霊豚「おほん……そもそも、このおかきを被害者が買った形跡はない」

佐々木「え?」

霊豚「つまり、誰かがこの特別なおかきを仕込んでいたのだ!」

佐々木「……た、確かに。じゃあ誰が……?」

 刑事たちが顔を見合わせる。

 霊豚(れいとん)は低く笑った。

霊豚「ククク……面白いじゃないか……」

佐々木「?」

霊豚「もう分かってしまったよ。犯人が。」

佐々木「え!? もうですか? 誰ですか?」

霊豚「それはな……」

 霊豚(れいとん)は、ゆっくりと自分のポケットに手を入れた。

霊豚このボクだ。

佐々木「……え?」


佐々木「……な、なんでそんなことを?」

 刑事たちが混乱する中、霊豚(れいとん)はポケットから同じおかきを取り出した

霊豚「フフ……そう、これは俺が作った特注のおかき……」

佐々木「な……!?」

霊豚「実は俺、元食品研究員なんだよ。知ってたか?」

佐々木「いや、知りませんけど!?」

霊豚「まあ、そうだろうな……ククク……」

 霊豚(れいとん)はおかきを手に取り、不敵に笑う。

霊豚「ボクはかつて食品業界に革命を起こそうとした……。
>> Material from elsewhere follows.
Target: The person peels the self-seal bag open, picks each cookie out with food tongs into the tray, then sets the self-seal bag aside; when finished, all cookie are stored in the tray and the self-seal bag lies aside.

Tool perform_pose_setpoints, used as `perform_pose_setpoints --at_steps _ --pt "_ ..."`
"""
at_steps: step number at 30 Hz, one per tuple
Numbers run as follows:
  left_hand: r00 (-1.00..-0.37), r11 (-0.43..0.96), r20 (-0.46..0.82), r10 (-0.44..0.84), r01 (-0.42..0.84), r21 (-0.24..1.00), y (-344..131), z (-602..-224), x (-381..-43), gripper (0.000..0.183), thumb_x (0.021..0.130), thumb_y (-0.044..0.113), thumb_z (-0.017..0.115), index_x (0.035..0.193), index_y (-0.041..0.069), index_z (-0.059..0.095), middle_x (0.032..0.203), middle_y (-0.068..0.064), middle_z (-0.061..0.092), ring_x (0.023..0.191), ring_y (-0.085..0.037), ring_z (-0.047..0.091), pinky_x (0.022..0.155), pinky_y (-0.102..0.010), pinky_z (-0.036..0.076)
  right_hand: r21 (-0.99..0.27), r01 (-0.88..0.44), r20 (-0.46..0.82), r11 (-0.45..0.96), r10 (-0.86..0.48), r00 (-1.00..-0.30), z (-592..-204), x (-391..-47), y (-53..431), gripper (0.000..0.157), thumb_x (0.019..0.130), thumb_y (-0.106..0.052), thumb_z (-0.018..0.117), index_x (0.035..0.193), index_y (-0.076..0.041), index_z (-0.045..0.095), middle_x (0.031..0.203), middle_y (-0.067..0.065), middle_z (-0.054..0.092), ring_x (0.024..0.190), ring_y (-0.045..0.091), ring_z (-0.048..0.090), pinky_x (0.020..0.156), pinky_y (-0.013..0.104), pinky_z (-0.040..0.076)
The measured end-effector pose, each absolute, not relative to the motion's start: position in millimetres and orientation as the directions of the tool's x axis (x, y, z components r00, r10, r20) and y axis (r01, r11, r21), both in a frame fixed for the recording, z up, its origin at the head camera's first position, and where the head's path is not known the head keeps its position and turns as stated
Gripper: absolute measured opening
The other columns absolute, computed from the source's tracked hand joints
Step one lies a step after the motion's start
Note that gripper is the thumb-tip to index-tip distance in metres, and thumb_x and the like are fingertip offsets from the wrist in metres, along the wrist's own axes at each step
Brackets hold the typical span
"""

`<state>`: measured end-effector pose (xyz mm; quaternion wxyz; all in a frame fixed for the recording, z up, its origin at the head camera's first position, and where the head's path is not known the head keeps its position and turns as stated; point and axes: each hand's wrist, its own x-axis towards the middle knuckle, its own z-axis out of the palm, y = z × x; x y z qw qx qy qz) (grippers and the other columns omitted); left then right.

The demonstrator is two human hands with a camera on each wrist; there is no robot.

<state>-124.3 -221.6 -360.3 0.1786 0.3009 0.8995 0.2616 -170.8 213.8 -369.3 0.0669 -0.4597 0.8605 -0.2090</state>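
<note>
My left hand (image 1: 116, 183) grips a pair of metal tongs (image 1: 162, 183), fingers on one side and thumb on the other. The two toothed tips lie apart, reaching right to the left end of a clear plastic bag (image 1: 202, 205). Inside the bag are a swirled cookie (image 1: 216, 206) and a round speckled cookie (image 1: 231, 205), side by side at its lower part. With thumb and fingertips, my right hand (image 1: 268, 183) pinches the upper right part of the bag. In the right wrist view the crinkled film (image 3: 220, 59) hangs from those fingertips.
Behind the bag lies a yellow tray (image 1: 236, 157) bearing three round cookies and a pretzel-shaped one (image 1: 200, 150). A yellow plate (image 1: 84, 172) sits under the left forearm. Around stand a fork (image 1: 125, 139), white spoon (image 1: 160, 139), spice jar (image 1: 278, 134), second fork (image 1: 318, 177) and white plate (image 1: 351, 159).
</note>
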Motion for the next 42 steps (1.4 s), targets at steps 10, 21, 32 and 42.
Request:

究極の『硬すぎるおかき』を開発したんだ」

佐々木「……」

霊豚「だが、その技術が危険すぎると判断され、開発は中止……俺は追放された……!」

佐々木「それが……今回の事件と何の関係が?」

霊豚「簡単なことさ……! 俺の研究を盗んだのが、被害者の田中だったんだよ!!!

佐々木「えぇ……!!」

霊豚「田中は俺の研究を横取りし、大手食品メーカーに売り込んだ……!」

佐々木「そんな理由で……!?」

霊豚「復讐には、ふさわしい方法が必要だった……! だから俺は、田中にこの特製おかきを送りつけたんだ!」

佐々木「そ、そんな……!!」

霊豚「自らの口で自らの喉を裂き、絶命する……! 最高に皮肉な最期だと思わないか?」

佐々木「お前……!」

霊豚「ククク……完璧な密室殺人だ……!」


佐々木「……あの」

霊豚「なんだね?」

 刑事・佐々木が田中のスマホを見せる。

佐々木「田中さんの検索履歴、『おかき 硬すぎる』『歯 割れる』に加えて……『返品方法』ってありますけど

霊豚「……」

佐々木「つまり、普通に『硬すぎて食えねぇ!』ってクレーム入れようとしてただけっぽいですね」

霊豚「……」

佐々木「で、おかき食べたら、たまたま歯が割れて……運悪く喉を傷つけちゃっただけじゃないですか?」

霊豚「……」

佐々木「……ていうか、これ……未必の故意じゃなくて、ただの事故じゃないですか?

霊豚「……ぶひ……」


 霊豚(れいとん)は黙り込んだ。

 しばらくの沈黙の後、彼はポケットからもう一枚の紙を取り出した。

霊豚「……待て、俺にはまだ奥の手がある……!」

佐々木「え?」

霊豚「……実はこのおかき……政府の極秘プロジェクトの産物だったんだ……!」

佐々木「もういいです」

霊豚「おかきの真実を知る者は消される運命……!!」

佐々木「帰ってください」


 その後、事件は「ただの不運な事故」として処理され、無事事件は解決となった。

名探偵 霊豚は、今日も何処かでナゾを解明する。